Hmm, not really... because I have no real frame of reference to what that is exactly, only what someone wrote.  IF I was INVOLVED in sparring and it was, say, like the randori we do... then I might, yeah.  I'm absolutlry open to training that will work FOR ME, but you cant just tell me about it, I gotta see and do it.  Or as close an approximation as I can at my level.


----------



## DWeidman (Mar 21, 2006)

Technopunk said:
			
		

> Hmm, not really... because I have no real frame of reference to what that is exactly, only what someone wrote. IF I was INVOLVED in sparring and it was, say, like the randori we do... then I might, yeah. I'm absolutlry open to training that will work FOR ME, but you cant just tell me about it, I gotta see and do it. Or as close an approximation as I can at my level.


 
I am trying to understand this:

If you liked "apples" - but didn't like "oranges" - but found out that what you called an "apple" was really an "orange" - you would still say you didn't like "oranges"?  

Can you really not extend written word into reality?  Seriously?

-Daniel Weidman
Bujinkan TenChiJin Guy...


----------



## MJS (Mar 21, 2006)

Yes, after reading the various descriptions, I can see where there can be many different meanings/understandings, etc., so I can see where the confusion comes into play.  

I've always looked at sparring meaning putting on protective padding, ie: gloves, headgear, etc. and throwing punches and kicks, the goal being to hit or tag the person with those strikes.  There are set rules as to the targets available for striking, etc.

I've looked at the randori or SD aspect of it as a predetermined or randomly thrown attack, and the other person executes a defense.  While it is still done in a controlled fashion, there are no off limit areas as to where strikes can be applied.

Mike


----------



## Seattletcj (Mar 21, 2006)

How about this... for ease of discussion the wikapedia definition will be used as the point of reference....unless someone has a better definition.


----------



## Grey Eyed Bandit (Mar 22, 2006)

MJS said:
			
		

> I've always looked at sparring meaning putting on protective padding, ie: gloves, headgear, etc. and throwing punches and kicks, the goal being to hit or tag the person with those strikes. There are set rules as to the targets available for striking, etc.


 
I think it would be a tad farfetched to thusly label all sorts of takedown/submission grappling as "randori", don't you think? (not saying anyone does, but I'm trying to make a point)


----------



## Cryozombie (Mar 22, 2006)

DWeidman said:
			
		

> I am trying to understand this:
> 
> If you liked "apples" - but didn't like "oranges" - but found out that what you called an "apple" was really an "orange" - you would still say you didn't like "oranges"?
> 
> ...


 
Your comparison is off... it would be closer to:

You dislike oranges, but like apples.  One day a dude comes and says "here have this orange" and you say... "No dude, I dont like oranges." and he says, "Oh, but its good, and crunchy, and has a shiny red skin" and you go... "sounds like you are describing an apple" and he says "No man... its an ORANGE"... 
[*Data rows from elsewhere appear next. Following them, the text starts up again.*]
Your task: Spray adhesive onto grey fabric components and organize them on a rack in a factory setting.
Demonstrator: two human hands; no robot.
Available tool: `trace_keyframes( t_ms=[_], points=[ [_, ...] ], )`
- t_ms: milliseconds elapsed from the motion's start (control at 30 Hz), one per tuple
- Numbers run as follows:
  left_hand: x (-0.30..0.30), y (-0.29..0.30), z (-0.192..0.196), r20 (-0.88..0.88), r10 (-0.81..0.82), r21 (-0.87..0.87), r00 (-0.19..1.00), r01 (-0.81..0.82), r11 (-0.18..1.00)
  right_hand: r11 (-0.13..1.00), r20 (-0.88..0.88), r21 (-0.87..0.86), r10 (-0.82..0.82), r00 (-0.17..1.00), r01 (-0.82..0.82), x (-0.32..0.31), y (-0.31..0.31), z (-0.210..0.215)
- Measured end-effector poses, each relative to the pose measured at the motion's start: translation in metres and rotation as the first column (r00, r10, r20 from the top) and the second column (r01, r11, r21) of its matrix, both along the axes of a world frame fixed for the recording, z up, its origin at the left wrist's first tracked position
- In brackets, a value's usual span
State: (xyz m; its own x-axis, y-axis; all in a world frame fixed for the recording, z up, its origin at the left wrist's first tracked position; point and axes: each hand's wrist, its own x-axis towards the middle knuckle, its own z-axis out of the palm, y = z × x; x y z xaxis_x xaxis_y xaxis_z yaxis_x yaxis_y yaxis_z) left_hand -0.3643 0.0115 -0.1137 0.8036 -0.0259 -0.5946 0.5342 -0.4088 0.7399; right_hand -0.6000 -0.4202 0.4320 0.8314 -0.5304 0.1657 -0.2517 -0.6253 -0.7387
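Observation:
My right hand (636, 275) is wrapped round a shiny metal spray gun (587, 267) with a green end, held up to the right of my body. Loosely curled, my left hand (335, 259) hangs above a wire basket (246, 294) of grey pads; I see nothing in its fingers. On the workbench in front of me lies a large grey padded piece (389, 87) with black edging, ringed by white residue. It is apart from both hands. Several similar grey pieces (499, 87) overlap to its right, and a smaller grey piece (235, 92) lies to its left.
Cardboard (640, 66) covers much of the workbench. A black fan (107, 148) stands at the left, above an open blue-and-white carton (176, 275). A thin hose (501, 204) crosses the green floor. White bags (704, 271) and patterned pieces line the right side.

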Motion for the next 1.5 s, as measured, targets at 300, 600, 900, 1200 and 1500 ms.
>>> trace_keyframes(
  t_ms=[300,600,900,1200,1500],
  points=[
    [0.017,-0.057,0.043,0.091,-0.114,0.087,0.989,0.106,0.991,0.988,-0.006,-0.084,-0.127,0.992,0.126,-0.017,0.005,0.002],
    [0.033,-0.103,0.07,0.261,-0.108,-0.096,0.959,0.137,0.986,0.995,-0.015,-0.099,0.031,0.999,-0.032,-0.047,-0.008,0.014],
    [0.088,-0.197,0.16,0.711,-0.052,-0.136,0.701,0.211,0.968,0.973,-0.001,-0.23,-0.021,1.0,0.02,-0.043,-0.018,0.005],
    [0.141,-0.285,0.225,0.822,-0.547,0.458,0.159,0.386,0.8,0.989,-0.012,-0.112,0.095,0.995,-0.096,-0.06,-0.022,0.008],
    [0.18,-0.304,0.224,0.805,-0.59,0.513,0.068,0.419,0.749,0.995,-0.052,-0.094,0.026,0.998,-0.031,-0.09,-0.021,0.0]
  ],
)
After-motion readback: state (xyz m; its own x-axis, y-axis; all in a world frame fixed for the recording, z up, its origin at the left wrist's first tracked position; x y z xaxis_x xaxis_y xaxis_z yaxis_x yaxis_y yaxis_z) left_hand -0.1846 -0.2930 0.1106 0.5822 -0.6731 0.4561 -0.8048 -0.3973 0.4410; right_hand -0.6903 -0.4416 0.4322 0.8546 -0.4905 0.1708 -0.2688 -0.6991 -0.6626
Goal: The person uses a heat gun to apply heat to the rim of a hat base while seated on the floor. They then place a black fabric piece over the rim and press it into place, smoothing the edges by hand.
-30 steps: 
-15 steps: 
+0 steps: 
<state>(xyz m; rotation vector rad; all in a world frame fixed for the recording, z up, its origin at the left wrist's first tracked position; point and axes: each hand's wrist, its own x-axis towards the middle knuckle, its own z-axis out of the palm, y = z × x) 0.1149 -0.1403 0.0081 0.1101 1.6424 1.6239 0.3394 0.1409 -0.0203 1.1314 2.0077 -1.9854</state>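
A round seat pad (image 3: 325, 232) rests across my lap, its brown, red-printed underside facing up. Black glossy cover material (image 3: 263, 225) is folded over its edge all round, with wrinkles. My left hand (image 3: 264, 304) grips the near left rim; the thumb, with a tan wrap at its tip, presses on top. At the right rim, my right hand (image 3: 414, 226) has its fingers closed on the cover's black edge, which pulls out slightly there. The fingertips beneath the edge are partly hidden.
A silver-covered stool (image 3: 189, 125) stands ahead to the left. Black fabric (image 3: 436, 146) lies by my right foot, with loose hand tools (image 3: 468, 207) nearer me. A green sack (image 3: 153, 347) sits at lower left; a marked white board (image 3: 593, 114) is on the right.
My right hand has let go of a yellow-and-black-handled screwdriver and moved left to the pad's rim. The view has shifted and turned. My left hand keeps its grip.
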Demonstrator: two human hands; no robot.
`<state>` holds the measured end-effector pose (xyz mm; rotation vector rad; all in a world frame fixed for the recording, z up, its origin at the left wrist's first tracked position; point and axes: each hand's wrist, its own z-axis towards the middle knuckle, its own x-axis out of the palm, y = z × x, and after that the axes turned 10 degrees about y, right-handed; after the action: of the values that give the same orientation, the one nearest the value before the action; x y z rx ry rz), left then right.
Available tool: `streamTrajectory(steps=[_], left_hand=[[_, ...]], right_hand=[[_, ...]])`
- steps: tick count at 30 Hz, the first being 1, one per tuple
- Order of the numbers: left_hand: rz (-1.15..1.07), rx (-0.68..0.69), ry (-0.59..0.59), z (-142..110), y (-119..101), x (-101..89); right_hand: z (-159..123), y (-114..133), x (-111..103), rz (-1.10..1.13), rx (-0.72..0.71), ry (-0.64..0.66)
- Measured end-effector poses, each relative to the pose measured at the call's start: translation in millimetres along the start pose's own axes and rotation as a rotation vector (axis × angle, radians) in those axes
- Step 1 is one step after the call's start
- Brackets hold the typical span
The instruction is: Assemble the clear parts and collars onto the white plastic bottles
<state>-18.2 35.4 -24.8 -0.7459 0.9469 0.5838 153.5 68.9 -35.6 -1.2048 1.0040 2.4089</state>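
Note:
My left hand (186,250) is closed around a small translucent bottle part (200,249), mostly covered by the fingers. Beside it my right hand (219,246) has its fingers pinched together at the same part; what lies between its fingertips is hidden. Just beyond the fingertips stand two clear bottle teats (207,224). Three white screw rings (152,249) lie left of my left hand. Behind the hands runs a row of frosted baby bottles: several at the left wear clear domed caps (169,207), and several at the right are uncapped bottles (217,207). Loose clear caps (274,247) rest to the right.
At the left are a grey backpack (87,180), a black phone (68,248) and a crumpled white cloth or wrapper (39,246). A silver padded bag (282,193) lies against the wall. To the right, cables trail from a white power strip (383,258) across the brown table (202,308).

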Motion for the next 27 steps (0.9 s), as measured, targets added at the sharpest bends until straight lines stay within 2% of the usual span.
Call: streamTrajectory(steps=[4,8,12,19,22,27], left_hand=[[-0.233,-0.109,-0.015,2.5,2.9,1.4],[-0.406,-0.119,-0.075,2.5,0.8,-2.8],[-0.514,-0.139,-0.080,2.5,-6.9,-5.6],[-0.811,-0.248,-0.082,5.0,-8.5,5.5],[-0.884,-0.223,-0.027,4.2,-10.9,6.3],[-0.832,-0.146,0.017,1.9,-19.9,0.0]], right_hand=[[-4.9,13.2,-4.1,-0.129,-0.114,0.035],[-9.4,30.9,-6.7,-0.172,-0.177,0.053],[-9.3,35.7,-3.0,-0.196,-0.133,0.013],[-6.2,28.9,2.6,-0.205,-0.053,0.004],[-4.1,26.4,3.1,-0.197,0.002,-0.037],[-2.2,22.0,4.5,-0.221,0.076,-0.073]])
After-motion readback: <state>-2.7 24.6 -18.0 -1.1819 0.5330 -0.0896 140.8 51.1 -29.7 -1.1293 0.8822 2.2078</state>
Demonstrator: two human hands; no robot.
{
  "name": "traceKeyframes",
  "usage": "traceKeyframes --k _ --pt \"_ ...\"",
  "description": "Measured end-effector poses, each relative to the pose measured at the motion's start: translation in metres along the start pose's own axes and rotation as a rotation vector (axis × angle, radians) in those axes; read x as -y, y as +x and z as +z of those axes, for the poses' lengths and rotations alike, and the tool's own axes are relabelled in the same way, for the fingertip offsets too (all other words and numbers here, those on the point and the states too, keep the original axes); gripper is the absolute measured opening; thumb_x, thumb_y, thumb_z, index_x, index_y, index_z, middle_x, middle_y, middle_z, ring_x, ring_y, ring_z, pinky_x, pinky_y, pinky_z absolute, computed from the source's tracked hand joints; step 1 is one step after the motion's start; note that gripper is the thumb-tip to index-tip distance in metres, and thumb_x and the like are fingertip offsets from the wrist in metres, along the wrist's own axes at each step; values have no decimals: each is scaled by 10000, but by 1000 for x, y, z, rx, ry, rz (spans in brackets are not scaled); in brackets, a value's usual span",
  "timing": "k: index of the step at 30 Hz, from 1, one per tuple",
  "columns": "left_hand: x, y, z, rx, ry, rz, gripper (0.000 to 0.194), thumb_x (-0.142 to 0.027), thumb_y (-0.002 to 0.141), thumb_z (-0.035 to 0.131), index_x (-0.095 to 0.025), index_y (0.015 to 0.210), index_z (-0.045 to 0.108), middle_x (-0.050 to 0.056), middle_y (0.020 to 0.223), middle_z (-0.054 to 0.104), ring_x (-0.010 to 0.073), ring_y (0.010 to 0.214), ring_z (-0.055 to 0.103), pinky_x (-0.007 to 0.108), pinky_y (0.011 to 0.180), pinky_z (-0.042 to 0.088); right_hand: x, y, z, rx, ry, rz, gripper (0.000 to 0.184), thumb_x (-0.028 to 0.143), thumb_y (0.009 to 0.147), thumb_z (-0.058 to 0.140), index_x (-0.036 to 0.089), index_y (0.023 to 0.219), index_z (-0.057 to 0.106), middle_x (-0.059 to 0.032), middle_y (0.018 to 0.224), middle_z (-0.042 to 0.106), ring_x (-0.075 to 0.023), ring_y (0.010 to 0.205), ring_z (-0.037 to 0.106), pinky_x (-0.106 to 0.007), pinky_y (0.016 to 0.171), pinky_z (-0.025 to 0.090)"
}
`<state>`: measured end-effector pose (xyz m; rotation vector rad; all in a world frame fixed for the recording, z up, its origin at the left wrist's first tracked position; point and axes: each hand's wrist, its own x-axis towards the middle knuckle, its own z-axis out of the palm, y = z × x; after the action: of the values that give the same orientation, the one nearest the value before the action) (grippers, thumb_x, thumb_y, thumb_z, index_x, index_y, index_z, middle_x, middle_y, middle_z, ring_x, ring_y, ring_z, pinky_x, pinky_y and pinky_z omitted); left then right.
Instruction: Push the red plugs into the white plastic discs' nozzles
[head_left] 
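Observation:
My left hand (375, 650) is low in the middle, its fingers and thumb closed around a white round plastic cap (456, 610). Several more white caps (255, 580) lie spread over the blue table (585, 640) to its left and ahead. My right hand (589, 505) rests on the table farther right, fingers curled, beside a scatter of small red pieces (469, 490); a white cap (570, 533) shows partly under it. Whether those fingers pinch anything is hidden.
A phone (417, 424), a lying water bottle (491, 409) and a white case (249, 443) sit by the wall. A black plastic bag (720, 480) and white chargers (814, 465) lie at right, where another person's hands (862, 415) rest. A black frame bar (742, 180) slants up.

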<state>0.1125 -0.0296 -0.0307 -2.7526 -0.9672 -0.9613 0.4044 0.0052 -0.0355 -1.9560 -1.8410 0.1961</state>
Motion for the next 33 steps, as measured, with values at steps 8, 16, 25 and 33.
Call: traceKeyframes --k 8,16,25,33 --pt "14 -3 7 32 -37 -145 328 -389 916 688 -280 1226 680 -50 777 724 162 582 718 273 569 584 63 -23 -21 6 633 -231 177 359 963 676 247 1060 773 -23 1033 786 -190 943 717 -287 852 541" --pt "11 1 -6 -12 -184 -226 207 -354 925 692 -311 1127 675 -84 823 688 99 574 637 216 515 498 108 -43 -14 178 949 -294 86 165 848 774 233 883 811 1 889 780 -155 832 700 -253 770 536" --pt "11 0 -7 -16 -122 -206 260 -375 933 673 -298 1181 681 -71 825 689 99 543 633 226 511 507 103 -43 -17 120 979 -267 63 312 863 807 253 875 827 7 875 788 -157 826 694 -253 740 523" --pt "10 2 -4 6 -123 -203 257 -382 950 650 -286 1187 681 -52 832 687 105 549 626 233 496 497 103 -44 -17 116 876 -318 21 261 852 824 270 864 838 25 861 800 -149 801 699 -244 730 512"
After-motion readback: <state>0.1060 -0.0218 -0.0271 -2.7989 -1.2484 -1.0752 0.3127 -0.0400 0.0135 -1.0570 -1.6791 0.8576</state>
I dunno about you, but I'd be skeptical UNTIL I tasted it... regardless of what wording he used.  Why?  Because I dont like oranges.


----------



## Cryozombie (Mar 22, 2006)

Or maybe I wrote that backwards... But you get my meaning.

Regardless of what you "call it" my PERSONAL experience has been that they are different, so until I experience things the other way, then no, I dont think the written words matter.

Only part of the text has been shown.